Paul Hirt is an environmental historian currently completing a manuscript entitled “The Wired Northwest: How Electric Power Transformed Life and Landscape in the Pacific Northwest.” He is also working with scholars at the Global Institute of Sustainability on water supplies and urban growth in Arizona. 

Dirk Hoerder has a strong interest in urban mobility, rural-urban migrations, and ethnocultural interaction in the metropolis. He has co-edited Hoerder and Rainer-Olaf Schultze, eds., Socio-Cultural Problems in the Metropolis: Comparative Analyses (ISL-Verlag, 2000) and authored Creating Societies: Immigrant Lives in Canada (McGill-Queen's Univ. Press, 1999).

Anna Holian is a European historian interested in 20th century urban history, modernist architecture, urban planning, and political-ideological uses of space.  She is currently completing a study of displaced persons in post-1945 Munich entitled “Between National Socialism and Soviet Communism: The Narration of Community among Displaced Persons in Germany, 1945-1955.”

Wendy Plotkin is a historian of the modern U.S. who works on urban history, urban social theory, and urban historical GIS.  Her research has examined the politics of rent control, race, neighborhoods, and housing, with a forthcoming book entitled “Deeds of Mistrust: Race, Housing, and Restrictive Covenants in Chicago, 1900-1953.” 

Victoria Thompson is an urban cultural historian of France and the French empire.  Her work includes The Virtuous Marketplace: Women and Men, Money and Politics in Paris, 1830–1870 (Johns Hopkins, 2000) and “Paris in Ruins: The Revolutionary Urban Landscape and the Politics of the Past” (in progress).

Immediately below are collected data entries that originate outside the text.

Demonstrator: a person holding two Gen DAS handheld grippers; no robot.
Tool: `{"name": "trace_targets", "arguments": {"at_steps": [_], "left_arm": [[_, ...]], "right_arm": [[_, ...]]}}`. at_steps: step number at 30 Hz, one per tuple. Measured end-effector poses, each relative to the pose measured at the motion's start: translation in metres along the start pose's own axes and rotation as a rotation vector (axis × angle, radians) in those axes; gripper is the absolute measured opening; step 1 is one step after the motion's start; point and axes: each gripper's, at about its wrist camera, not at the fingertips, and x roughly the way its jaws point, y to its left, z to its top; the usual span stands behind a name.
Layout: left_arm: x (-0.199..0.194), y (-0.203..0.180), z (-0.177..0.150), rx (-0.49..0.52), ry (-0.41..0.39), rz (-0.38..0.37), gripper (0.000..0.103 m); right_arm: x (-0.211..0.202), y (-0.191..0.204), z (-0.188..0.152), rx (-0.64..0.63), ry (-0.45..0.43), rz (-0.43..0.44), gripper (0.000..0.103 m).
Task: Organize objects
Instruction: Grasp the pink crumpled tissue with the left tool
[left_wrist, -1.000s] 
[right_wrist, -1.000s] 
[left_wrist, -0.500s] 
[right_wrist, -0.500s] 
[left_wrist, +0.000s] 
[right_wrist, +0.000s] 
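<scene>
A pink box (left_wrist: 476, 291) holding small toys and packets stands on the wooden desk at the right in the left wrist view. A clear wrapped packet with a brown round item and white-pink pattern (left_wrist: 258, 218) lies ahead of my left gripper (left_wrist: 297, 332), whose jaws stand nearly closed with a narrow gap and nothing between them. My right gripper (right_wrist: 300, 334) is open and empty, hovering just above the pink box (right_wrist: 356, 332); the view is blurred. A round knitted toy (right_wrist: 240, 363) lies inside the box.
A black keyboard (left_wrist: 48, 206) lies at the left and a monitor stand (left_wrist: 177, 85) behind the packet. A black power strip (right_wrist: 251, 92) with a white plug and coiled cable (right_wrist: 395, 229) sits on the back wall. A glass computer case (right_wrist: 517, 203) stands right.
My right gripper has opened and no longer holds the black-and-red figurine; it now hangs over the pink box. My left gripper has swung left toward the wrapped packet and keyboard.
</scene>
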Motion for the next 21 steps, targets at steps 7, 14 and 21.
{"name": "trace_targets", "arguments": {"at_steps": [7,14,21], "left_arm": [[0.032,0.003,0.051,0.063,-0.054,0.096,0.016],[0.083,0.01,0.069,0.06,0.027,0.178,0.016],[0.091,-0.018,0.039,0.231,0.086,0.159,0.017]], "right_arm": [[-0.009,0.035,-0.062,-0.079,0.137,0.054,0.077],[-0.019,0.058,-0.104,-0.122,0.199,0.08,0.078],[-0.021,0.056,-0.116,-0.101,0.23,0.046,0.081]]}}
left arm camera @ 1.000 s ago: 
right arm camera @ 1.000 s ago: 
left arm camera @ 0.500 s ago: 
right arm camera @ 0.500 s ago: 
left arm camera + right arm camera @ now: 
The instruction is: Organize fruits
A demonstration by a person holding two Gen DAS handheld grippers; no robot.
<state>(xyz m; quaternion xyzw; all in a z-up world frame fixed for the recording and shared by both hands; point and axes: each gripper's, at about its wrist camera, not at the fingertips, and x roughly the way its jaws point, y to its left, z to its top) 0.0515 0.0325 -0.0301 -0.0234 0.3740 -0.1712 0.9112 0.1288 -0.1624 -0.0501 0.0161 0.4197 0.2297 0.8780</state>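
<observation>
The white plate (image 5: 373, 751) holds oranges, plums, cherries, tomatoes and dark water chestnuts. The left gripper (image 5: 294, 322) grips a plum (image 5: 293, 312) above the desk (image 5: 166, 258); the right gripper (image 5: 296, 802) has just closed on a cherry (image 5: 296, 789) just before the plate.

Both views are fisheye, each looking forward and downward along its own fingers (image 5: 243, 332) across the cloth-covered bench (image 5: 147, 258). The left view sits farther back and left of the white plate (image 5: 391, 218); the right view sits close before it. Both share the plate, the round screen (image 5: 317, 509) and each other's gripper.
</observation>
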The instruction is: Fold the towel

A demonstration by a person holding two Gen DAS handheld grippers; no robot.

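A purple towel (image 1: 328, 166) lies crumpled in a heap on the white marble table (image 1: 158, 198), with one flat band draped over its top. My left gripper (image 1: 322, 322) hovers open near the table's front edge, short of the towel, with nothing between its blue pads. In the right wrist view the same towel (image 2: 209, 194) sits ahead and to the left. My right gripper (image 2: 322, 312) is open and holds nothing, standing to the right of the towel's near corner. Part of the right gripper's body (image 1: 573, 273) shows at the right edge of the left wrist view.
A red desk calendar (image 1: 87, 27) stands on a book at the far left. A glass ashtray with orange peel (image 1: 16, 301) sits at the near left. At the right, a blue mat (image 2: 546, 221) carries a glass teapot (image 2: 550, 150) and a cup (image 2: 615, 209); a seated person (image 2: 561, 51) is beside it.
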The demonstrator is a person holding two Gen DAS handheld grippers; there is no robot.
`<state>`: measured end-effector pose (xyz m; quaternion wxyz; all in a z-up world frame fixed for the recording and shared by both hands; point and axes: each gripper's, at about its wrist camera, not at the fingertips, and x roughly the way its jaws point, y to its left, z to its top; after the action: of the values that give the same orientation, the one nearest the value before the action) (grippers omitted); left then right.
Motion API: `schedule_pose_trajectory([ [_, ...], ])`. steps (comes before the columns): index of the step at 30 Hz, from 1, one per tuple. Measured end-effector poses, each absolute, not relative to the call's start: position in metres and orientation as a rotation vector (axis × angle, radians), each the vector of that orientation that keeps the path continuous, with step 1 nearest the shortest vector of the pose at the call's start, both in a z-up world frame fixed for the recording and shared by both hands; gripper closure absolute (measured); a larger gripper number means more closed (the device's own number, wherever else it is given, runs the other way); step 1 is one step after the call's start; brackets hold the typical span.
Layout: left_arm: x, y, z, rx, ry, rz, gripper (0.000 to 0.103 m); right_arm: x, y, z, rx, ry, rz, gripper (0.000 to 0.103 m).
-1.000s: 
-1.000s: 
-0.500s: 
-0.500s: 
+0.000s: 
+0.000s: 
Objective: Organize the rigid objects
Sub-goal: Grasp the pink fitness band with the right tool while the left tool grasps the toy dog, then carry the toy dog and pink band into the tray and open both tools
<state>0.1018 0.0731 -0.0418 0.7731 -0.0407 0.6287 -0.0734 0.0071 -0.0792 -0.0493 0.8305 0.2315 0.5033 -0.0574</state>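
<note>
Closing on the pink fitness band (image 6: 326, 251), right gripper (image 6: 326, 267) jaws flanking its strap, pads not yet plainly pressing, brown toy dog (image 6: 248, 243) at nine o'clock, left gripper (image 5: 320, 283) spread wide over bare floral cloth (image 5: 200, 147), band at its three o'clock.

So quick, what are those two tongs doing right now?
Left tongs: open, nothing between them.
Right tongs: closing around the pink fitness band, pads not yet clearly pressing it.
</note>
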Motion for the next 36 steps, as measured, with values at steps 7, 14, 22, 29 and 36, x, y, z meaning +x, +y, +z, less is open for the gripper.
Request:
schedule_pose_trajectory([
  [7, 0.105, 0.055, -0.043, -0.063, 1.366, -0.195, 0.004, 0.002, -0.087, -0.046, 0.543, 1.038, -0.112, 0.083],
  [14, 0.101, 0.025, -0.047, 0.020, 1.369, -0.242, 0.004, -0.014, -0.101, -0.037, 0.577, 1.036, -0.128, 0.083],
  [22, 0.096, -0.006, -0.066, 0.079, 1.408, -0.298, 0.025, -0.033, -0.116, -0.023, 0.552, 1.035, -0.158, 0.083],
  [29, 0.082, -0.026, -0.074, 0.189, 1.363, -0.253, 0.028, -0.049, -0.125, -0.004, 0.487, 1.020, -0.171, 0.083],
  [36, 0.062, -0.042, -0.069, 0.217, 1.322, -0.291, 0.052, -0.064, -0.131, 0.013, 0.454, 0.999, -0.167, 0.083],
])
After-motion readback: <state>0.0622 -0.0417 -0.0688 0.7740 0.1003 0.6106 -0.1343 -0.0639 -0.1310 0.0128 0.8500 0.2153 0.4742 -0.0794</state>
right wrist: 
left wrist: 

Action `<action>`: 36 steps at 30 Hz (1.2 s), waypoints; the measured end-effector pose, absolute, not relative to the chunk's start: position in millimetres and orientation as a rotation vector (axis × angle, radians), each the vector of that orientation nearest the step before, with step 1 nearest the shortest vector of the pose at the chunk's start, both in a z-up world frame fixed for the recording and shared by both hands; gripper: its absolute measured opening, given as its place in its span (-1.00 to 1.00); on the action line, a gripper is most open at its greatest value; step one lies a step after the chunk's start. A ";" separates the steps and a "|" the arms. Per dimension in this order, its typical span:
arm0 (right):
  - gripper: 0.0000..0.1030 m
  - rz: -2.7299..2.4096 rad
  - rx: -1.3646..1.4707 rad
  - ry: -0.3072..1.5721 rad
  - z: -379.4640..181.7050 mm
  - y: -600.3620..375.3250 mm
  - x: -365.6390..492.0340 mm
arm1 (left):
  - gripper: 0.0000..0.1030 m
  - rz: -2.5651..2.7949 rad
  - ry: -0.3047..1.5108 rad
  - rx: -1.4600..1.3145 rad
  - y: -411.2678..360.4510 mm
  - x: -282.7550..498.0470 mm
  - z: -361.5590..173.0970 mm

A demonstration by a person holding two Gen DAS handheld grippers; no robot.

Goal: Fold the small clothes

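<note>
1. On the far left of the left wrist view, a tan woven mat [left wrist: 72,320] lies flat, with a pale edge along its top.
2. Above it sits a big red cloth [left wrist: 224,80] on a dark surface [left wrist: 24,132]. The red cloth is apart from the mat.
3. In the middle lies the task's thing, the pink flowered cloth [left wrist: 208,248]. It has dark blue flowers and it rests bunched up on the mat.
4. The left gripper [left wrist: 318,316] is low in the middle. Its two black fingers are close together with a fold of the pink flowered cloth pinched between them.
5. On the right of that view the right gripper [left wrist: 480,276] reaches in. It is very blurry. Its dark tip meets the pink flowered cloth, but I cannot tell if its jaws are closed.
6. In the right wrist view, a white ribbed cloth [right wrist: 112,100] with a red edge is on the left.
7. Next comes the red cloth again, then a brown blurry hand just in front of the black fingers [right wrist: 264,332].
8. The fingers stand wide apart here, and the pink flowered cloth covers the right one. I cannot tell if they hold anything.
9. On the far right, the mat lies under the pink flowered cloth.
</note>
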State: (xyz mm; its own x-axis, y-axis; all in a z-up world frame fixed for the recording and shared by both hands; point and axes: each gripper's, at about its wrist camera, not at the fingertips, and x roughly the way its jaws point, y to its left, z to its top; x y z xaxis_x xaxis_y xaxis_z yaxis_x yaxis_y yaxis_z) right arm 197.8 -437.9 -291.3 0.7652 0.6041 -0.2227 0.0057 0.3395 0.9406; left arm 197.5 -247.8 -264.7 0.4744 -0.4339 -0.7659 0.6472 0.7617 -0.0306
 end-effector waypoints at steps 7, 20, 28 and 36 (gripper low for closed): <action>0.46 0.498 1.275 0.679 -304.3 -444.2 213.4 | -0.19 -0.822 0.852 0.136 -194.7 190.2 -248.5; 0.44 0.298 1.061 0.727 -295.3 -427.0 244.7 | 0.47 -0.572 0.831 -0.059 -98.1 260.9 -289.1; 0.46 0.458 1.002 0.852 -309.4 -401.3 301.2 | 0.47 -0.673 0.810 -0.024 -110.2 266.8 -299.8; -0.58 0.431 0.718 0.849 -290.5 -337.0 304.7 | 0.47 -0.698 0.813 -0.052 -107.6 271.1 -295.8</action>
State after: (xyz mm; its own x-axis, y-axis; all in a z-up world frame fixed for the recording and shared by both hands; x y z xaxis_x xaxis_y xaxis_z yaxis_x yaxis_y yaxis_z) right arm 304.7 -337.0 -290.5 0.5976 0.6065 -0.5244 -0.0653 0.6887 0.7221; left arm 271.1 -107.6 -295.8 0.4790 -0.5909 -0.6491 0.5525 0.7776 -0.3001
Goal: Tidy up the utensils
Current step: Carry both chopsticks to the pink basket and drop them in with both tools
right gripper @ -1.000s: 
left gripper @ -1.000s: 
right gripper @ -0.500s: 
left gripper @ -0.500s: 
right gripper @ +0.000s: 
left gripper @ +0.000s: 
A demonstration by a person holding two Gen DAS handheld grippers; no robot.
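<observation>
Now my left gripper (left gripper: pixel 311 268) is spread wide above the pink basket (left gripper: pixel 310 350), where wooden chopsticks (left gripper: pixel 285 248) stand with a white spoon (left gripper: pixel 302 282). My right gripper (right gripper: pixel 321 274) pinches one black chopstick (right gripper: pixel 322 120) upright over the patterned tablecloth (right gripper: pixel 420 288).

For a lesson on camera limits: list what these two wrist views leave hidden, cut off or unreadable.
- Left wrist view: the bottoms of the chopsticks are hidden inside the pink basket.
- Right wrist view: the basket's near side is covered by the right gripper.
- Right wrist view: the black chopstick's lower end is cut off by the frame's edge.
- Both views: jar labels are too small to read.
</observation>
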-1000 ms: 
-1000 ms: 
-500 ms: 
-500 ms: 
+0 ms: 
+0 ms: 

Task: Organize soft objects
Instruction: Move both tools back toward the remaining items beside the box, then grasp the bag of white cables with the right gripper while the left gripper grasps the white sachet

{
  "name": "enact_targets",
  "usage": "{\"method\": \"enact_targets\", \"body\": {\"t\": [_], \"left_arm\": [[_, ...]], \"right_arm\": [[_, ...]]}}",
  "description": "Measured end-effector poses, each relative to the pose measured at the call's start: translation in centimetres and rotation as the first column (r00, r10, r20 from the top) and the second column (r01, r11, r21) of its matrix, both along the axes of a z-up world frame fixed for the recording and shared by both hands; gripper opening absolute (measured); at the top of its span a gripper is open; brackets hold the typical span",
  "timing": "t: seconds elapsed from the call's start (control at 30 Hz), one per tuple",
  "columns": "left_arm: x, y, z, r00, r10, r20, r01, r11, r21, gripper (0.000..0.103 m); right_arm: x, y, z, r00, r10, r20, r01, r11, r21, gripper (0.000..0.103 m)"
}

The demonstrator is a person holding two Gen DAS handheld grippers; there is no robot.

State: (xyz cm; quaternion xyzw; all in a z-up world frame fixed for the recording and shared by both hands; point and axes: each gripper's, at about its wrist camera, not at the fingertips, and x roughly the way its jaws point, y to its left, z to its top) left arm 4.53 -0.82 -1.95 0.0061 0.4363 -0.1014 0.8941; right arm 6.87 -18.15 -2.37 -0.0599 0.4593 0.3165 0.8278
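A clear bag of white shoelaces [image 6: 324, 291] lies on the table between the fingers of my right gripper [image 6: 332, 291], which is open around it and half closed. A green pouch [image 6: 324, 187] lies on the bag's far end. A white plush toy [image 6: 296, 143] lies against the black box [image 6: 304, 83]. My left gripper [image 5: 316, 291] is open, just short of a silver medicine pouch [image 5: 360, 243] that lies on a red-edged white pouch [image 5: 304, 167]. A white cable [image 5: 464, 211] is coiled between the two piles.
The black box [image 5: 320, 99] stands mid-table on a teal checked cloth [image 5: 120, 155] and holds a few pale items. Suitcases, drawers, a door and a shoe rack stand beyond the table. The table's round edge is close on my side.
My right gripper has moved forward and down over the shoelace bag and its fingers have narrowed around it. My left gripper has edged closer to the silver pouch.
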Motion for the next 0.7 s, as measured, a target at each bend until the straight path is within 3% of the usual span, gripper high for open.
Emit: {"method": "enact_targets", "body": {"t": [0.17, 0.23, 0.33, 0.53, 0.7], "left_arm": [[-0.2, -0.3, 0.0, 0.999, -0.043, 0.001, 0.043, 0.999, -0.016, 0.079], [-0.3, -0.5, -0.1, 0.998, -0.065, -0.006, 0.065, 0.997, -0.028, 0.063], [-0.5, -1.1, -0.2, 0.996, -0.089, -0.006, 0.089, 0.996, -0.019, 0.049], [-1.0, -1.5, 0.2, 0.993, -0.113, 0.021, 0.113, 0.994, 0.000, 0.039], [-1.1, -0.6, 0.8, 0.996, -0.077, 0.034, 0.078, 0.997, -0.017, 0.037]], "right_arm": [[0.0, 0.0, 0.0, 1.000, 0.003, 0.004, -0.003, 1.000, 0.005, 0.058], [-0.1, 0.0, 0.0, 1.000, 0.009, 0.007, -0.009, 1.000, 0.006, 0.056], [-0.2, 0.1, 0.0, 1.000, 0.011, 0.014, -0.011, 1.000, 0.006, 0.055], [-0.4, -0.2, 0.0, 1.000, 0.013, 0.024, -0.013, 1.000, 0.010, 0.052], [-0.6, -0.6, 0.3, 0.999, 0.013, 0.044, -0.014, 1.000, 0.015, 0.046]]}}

Philip VanderMeer is a historian of the U.S. whose research emphasizes community and urban development.  He has published Phoenix Rising (Heritage, 2002) and “Postwar Phoenix” in Provincias Internas: Continuing Frontiers (Arizona Historical Society, 2007), and is finishing a full study of Phoenix entitled “The Making of a Desert City.”

Jannelle Warren-Findley is co-director of the Graduate Program in Public History.  She is currently completing a study entitled, Governor’s Island, New York Harbor: A Historic Resource Survey, 1600- 1996. She is interested in historic preservation in urban settings worldwide.